The European Union is taking steps to make sure it doesn’t miss out on the next tech wave — but it may not be enough.
The European Commission on Tuesday will present a list of actions to help digital companies scale up their businesses. It’s part of the bloc’s push into so-called deep tech, an umbrella term for advanced technologies heavily rooted in science and research, including artificial intelligence, blockchain and quantum computing.
After Europe lost the battle over consumer tech, it doesn’t want to repeat the same mistakes — but to even begin to compete with the United States and China, it must address a variety of concerns.
While 2021 was European startups’ biggest funding year to date, reports show the bloc still lags behind its geopolitical rivals on AI and blockchain spending. The number of information and communications technology specialists in the bloc is also still way off its 2030 targets, betraying gaps in recruitment efforts. The Commission’s new Innovation Agenda is expected to address both issues, according to multiple drafts seen by POLITICO. Also included in the agenda are nods to the innovation gap between Western and Eastern Europe, as well as national governments’ capacity to support startup growth, for which the agenda promises five “flagship” initiatives.

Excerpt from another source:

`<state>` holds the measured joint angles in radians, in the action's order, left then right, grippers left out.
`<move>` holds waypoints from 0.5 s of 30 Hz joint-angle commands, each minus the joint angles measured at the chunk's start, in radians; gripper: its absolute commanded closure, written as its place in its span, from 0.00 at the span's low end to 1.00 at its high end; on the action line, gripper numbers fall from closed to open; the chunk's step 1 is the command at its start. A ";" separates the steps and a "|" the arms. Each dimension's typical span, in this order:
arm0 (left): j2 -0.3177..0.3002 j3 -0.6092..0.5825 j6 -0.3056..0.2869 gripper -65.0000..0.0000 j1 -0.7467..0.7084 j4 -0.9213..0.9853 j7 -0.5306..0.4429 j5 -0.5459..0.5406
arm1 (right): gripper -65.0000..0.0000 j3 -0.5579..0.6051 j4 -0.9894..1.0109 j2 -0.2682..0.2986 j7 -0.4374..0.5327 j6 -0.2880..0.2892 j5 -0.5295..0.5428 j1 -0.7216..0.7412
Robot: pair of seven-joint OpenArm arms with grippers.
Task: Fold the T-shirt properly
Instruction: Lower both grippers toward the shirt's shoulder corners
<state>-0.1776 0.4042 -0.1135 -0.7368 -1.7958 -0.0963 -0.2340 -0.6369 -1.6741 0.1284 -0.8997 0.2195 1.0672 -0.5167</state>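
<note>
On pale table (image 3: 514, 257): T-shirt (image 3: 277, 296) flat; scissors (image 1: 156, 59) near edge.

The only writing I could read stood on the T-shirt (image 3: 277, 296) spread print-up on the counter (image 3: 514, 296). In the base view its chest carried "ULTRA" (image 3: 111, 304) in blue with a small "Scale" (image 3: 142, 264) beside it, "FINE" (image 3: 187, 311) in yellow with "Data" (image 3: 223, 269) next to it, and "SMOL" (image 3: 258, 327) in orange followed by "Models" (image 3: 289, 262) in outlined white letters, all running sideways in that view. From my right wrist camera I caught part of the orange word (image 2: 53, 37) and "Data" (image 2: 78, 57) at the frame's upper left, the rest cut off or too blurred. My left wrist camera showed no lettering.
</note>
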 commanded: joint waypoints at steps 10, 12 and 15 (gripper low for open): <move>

It remains to be seen whether the effort will impress the bloc’s startups — which already have spotty communication with EU-level institutions — given that a pot of money or a fully fledged rulebook is not on the table, while some key competencies belong to individual member countries.
Solving for stocks
Martin Mignot, partner at venture capital firm Index Ventures — which is an investor in Deliveroo, Adyen and other European scale-ups — has clear expectations from any EU plan: “[The role of governments is] making it attractive for companies to hire talent across Europe, that’s [No. 1] … make it easy to get financed, make it easy to exit and create value that you can reinvest into the tech ecosystem.”
Startups have one major trump card when it comes to attracting talent from more established companies: They can hand out equity in the form of stock options, which gives employees the chance to cash in when the company hits big. This asset, though, can turn into a headache as companies scale throughout Europe.

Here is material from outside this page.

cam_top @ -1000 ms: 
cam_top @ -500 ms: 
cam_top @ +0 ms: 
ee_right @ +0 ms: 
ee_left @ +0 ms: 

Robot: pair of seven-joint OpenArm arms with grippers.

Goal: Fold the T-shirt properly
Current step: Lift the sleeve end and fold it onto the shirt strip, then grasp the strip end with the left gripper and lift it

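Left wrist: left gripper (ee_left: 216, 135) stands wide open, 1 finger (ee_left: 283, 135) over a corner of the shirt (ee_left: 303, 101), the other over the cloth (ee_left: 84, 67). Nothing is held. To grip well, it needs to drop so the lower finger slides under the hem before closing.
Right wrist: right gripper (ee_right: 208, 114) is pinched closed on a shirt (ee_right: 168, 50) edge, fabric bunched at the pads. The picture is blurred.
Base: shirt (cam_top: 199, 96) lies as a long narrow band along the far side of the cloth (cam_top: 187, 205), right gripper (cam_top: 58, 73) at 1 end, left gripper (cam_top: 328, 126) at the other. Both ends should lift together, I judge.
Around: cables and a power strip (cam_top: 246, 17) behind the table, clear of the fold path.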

“The goal of the EU is to have a single market,” Mignot said. “Well, that’s clearly not the case in the market for talent.”
Startup entrepreneurs have for years complained about the unfavorable tax treatment of stock options in some EU member countries. The Commission’s hands are tied here, however, as taxation is a national competence. What it can do is urge members to harmonize their different plans. Mignot sees two options for squaring the taxation circle: an EU-wide plan, or “passporting,” where countries recognize each other’s taxation plans.

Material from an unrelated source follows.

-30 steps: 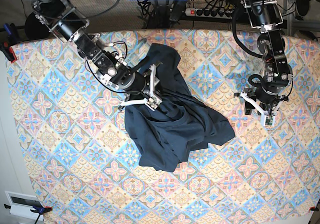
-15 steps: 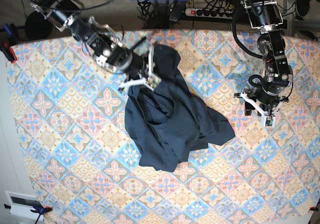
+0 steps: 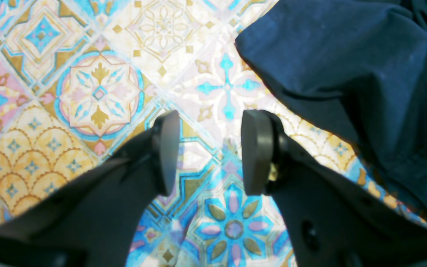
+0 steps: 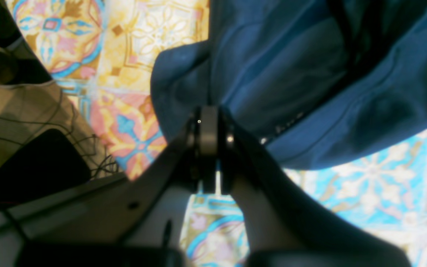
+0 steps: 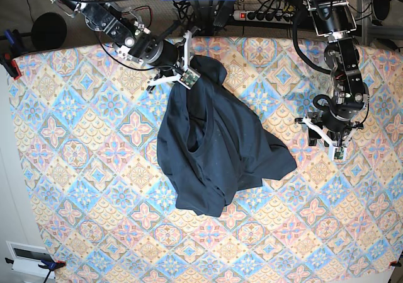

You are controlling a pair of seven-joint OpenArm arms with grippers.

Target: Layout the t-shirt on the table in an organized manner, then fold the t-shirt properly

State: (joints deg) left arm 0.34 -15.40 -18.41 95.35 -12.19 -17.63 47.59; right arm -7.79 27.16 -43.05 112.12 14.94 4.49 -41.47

While a stock-option action point is included in the agenda, according to a draft seen by POLITICO, it could prove underwhelming: The Commission merely commits to setting up a working group to “explore” how member countries can cut red tape around stocks.
Other common startup hiccups the Innovation Agenda seeks to assist with are access to funding and barriers to making an exit, such as going public on the stock exchange.
Despite a bumper year for EU startup funding, lobby groups are eyeing some as-yet untouched sources of cash, which could help fill the gap in funding for advanced technologies. One untapped vein is Europe’s pension funds: “Pension funds, and insurance companies, they have a lot of money, and they have to participate more actively in this,” said, Sabrina Caroli, head of German digital association Bitkom’s EU office. “So we see a huge potential there that could be fully exploited in the future to help actually these startups to grow.”
The Commission gets the message and promises action — sort of: “The Commission will convene leaders of large institutional investors (pension, insurance and sovereign wealth funds) to explore opportunities and requirements for increasing investments into VC funds,” the draft agenda reads.
More concrete is the agenda’s language aimed at smoothing the road to a public stock listing, with the promise of an EU Listing Act, meant to “simplify” listing requirements, before the end of the year.
Despite the promises of support, Brussels’ strained relationship with startups might make it difficult to achieve concrete progress. The bloc’s recent focus on Big Tech regulation has left startups feeling neglected in comparison when it comes to policies that help them scale up, according to an industry survey out on Monday.
Eighty-three percent of 172 customers of Irish fintech firm Stripe said that the EU’s policy process is designed to serve bigger, more established companies — while 61 percent said they felt “disengaged,” not voicing their concerns in Brussels as a result. When startups do speak up, they have a hard time figuring out who’s in charge: Internal Market Commissioner Thierry Breton or Innovation Commissioner Mariya Gabriel.
Whoever ultimately takes ownership of the Innovation Agenda must think creatively to help startups in a range of areas, Mignot concludes — including recruiting talent: “I don’t see why the EU shouldn’t be aggressively attracting Russian engineers,” he quipped.